Proposed Davao int'l cargo terminal to open next year

Subscribe Now May 21, 2012 at 12:08am

The P2.7-billion Davao International Container Terminal currently being constructed here, about 40 kilometers from Davao City’s downtown, is expected to open in the middle of next year. The container terminal, to be run by San Vicente Terminal and Brokerage Services Inc., will be among the most modern facilities in the country and will provide Mindanao a "competitive infrastructure" for easy cargo movement, said Anthony Alexander N. Valoria, president of Anflo Investment and Management Corp., San Vicente Terminal’s parent company.

During the project’s groundbreaking ceremony held last Friday, Mr. Valoria told BusinessWorld the project will have two phases.

The first phase is expected to be finished by the first quarter of 2013 and the second phase, after one year.

"This (project) is important since this will help make the Davao region and Mindanao globally competitive," he said.

The project sits on a 20-hectare property. If there is a need to expand the terminal, the company is ready to provide locators with another 50 hectares, Mr. Valoria added.

Acting customs collector Martiniano M. Bangcoy earlier said the project would help buoy the economy of the region and would slowly decongest government-run wharves in Sasa and Sta. Ana, both in Davao City.

Mr. Bangcoy had said that because of the absence of new container terminal facilities, the Bureau of Customs could not increase its tax revenues from the region.

The construction of the container terminal, which will be undertaken by Aboitiz Group’s Metaphil International, Inc., is expected to peak in August, said Napoleon R. Pe Jr., president of the construction firm.

Mr. Pe said the Cebu-based company has started hiring local workers, with total number expected to reach 350.

"We have prioritized hiring local workers because it will be very costly for us to bring in our own workers," he said, pointing out that only highly technical jobs would be undertaken by in-house employees.

The container terminal project will also become a venue for the training of local workers. "They will be leaving with skills that would make them much better paid," Mr. Pe said.

Among those who welcomed the project was Panabo City Mayor Jose L. Silvosa, Sr., who said the project would not only mean additional revenues for the 11-year-old city.

It will also serve as the city’s "advertisement" to attract prospective investors, he said.

"Our dream of becoming the hub of agro-industrial development is already coming true," Mr. Silvosa told BusinessWorld, as he joined Anflocor Group’s founder Antonio O. Floirendo, Sr. and others in the ceremonial groundbreaking.

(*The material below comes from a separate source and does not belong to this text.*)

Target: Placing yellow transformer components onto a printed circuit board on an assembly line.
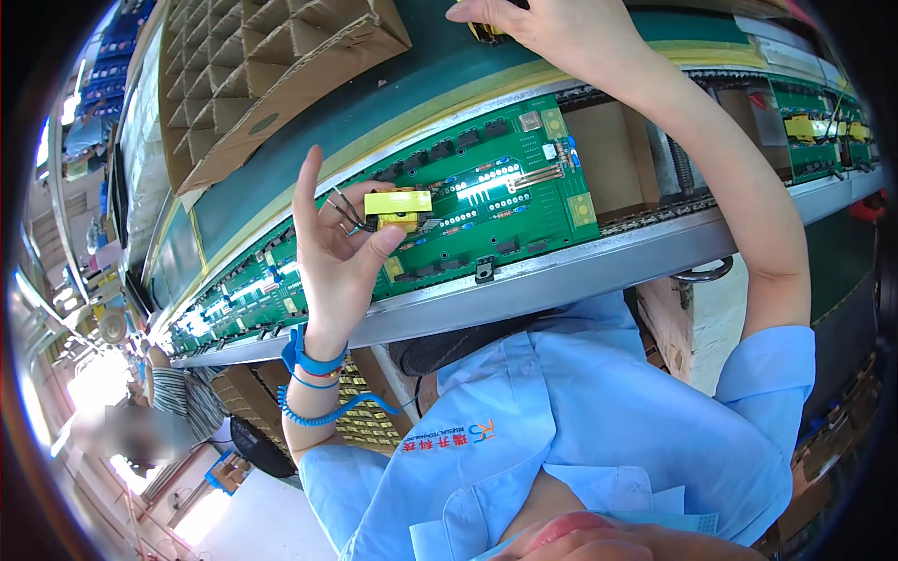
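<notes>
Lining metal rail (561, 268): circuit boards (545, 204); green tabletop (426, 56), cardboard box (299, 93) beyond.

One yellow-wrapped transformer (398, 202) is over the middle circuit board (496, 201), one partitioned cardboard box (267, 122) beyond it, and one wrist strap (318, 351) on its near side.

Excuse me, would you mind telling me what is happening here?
The person's left hand holds a yellow component with dark leads above a green circuit board. The right hand, partly cut off, is at another yellow part near the upper edge. A divided cardboard box sits at upper left.
</notes>
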`<state>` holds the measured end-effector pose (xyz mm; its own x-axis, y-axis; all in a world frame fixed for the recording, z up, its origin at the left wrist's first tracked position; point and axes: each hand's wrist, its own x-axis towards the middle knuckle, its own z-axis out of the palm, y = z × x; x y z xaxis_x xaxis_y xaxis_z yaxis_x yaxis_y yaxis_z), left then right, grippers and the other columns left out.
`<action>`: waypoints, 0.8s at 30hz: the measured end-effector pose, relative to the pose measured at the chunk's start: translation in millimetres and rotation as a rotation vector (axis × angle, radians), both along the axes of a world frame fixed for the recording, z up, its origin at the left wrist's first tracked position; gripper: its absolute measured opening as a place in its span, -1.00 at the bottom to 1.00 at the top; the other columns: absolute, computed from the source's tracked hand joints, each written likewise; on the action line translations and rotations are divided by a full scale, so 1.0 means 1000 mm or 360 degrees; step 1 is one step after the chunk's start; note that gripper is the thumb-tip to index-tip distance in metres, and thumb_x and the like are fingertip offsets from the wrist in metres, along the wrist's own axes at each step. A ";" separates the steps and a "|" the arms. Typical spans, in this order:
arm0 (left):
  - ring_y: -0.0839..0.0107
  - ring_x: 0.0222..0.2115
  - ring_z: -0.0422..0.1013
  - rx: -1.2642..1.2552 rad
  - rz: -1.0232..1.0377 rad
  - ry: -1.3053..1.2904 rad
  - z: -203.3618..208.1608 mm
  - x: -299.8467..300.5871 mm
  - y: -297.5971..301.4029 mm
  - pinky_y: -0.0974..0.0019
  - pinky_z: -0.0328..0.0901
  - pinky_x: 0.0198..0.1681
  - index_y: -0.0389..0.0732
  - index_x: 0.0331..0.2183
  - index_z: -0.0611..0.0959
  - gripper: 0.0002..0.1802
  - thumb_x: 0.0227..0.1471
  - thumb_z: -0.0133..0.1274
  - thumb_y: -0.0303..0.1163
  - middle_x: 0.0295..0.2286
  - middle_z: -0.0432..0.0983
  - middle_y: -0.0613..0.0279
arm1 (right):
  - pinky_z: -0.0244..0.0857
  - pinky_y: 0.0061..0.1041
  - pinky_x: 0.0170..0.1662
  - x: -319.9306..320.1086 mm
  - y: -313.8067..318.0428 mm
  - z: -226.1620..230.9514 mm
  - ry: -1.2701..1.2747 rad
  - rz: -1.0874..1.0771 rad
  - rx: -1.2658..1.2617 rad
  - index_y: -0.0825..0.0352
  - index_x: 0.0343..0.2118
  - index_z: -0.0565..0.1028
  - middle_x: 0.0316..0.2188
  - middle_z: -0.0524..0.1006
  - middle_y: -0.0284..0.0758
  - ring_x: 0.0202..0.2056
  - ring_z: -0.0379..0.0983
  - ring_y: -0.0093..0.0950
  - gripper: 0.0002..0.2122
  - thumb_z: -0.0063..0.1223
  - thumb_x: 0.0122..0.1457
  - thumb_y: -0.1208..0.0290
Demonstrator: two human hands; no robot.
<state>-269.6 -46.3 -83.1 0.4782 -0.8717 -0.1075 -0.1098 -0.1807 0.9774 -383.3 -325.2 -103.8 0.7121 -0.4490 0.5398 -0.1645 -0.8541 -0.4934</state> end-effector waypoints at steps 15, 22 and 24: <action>0.37 -0.13 0.48 0.0042 -0.0101 -0.0424 -0.006 0.004 0.004 0.39 0.50 -0.11 -0.33 0.04 0.50 -0.48 0.01 0.23 -0.59 -0.08 0.50 0.09 | 0.46 -0.37 -0.30 -0.011 0.007 0.008 0.0267 0.0131 -0.0273 0.39 0.14 0.33 -0.27 0.50 -0.17 -0.30 0.54 -0.24 -0.53 0.12 0.16 0.42; 0.32 -0.18 0.51 0.0206 -0.0246 -0.0960 0.009 -0.006 -0.003 0.34 0.49 -0.21 -0.25 0.02 0.53 -0.45 -0.08 0.26 -0.61 -0.12 0.51 0.07 | 0.47 -0.31 -0.32 -0.009 0.004 0.015 0.0498 0.0162 -0.0304 0.44 -0.16 0.44 -0.33 0.48 -0.14 -0.33 0.54 -0.20 -0.74 0.12 0.14 0.43; 0.26 -0.19 0.52 0.0221 -0.0327 -0.1182 0.017 -0.015 -0.011 0.30 0.48 -0.23 -0.24 0.02 0.53 -0.42 -0.11 0.27 -0.62 -0.13 0.51 0.05 | 0.47 -0.31 -0.33 -0.009 0.003 0.016 0.0540 0.0151 -0.0319 0.44 -0.21 0.43 -0.35 0.48 -0.14 -0.34 0.54 -0.20 -0.78 0.12 0.14 0.43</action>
<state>-284.6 -57.4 -66.0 0.2979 -0.9526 0.0627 -0.7708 -0.2012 0.6045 -392.4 -321.8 -87.8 0.8981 -0.2825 0.3372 -0.2053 -0.9471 -0.2469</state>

Mr. Valoria said the project -- to be bankrolled by Bank of Philippine Islands and Security Bank -- will erase the "logical disadvantage" that southern Mindanao is experiencing in relation to cargo handling. An international container terminal also operates in Tagoloan, Misamis Oriental.

"This will result in faster growth of development of the region," he said, pointing out that the project, with a draft of 15.5 meters, can accommodate Panamax vessels, referring to large vessels named after the Panama Canal.

Based on international classifications, a Panamax vessel has a beam of 32 meters, and measures about 1,000 feet long. It is 110 feet in width and 85 feet in depth.

The project will help shippers shorten vessels’ turnaround time because the terminal will have two ship-to-shore cranes for loading and unloading cargoes, Mr. Valoria said.

The container terminal, he added, will be able to accommodate about 2,000 container vans at a given time, making cargo handling easier.

The Bureau of Customs will also transfer an X-ray machine from General Santos City to the terminals to make the examination of cargoes easier.